When I was a child of perhaps eleven or twelve, my father asked me a simple question in order to, hopefully, set my moral compass. My dad had attended Boys High in Brooklyn and had played football at a championship level with many black teammates. He deplored racism, which wasn’t necessarily common for a white man of his generation reared in Brooklyn. “What do you think you would do if you were black?’ he asked me. “Would you choose the route of Martin Luther King, the patient, nonviolent route? Or would you emulate Eldridge Cleaver and fight for your rights using violence, if necessary?” I recall saying something like, “I’m not sure how long I could be patient and nonviolent.” My father let out a little laugh and said, “I thought so.”
My father taught in Massapequa for twenty-eight years, spending his entire career in the classroom and with no advancement. As the provider for a large family, and one who sought to make his career in education his sole source of income, he might have played that one hand cautiously, but he was someone who let his stubborn sense of personal integrity overtake his common sense.

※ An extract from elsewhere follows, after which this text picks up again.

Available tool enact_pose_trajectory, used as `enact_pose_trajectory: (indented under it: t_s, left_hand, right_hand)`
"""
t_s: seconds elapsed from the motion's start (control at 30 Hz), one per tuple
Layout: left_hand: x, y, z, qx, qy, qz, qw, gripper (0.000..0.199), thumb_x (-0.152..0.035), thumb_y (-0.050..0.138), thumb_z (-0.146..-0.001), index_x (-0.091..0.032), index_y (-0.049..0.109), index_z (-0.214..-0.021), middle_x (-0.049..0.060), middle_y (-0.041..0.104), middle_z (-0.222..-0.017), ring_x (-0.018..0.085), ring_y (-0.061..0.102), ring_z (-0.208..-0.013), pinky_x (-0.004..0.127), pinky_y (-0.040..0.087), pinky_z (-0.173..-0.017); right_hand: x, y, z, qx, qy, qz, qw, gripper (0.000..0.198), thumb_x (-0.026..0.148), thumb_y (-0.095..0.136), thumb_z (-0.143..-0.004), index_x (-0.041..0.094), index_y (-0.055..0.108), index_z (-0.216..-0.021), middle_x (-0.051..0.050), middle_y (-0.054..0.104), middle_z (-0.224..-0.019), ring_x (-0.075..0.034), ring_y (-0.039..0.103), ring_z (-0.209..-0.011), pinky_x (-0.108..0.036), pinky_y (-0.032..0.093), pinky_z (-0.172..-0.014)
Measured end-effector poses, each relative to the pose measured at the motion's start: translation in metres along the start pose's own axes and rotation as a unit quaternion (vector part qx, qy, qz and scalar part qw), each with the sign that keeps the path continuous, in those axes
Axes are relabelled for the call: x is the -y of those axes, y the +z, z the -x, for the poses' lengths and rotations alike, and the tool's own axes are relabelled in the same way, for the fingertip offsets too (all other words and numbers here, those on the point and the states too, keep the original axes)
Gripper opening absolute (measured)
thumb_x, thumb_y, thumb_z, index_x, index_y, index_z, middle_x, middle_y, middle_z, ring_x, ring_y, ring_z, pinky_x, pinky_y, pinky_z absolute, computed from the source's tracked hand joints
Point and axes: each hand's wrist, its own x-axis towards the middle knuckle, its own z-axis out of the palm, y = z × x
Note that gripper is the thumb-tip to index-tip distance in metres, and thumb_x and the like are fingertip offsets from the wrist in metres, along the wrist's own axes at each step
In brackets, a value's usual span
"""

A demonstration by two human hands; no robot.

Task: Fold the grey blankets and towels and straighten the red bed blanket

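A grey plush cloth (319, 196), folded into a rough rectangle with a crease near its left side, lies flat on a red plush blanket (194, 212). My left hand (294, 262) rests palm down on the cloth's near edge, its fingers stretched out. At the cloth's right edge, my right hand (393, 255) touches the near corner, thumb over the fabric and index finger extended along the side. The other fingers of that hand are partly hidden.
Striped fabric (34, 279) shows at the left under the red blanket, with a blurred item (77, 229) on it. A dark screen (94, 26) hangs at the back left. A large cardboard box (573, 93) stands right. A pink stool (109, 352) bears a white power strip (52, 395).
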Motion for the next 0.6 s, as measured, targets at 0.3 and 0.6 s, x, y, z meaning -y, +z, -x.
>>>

My childhood is divided into two parts, the line being the death of my father’s parents. Part one is up until I was ten years old, and during that time, my father seemed happy. He was always present, and we spent a lot of time together as a family. At school, my father took on many tasks. He taught classes in American history and economics. He coached football and riflery. He chaperoned dances, supervised weekend recreation programs, and served as the director of one of the school district’s summer camp programs. For him, it was one-stop shopping, a synergy between his commitment to education and community. Some years he was a Little League coach or Cub Scout master. His energy seemed inexhaustible. Other teachers, however, had second jobs to supplement their modest incomes. Some owned businesses that cleaned carpets or polished floors. Others spent the summer working construction to bring in cash. With six children at home, my mother probably hoped he would join them. However, my father received nearly all his income from a single employer, and as his friend Arnie Herman told me, he needed to be somewhere that people valued him and what he had to offer. Arnie said, “The students in your father’s classes weren’t relying on him to paint the house or pay the bills. In his classes, they simply wanted him to teach them.” Herman was right. My father’s relationship to his students defined him. They rewarded him by making him the first teacher they dedicated the school’s yearbook to while he was alive and active, a distinction normally given to one who was retired or deceased. They dedicated it to him twice.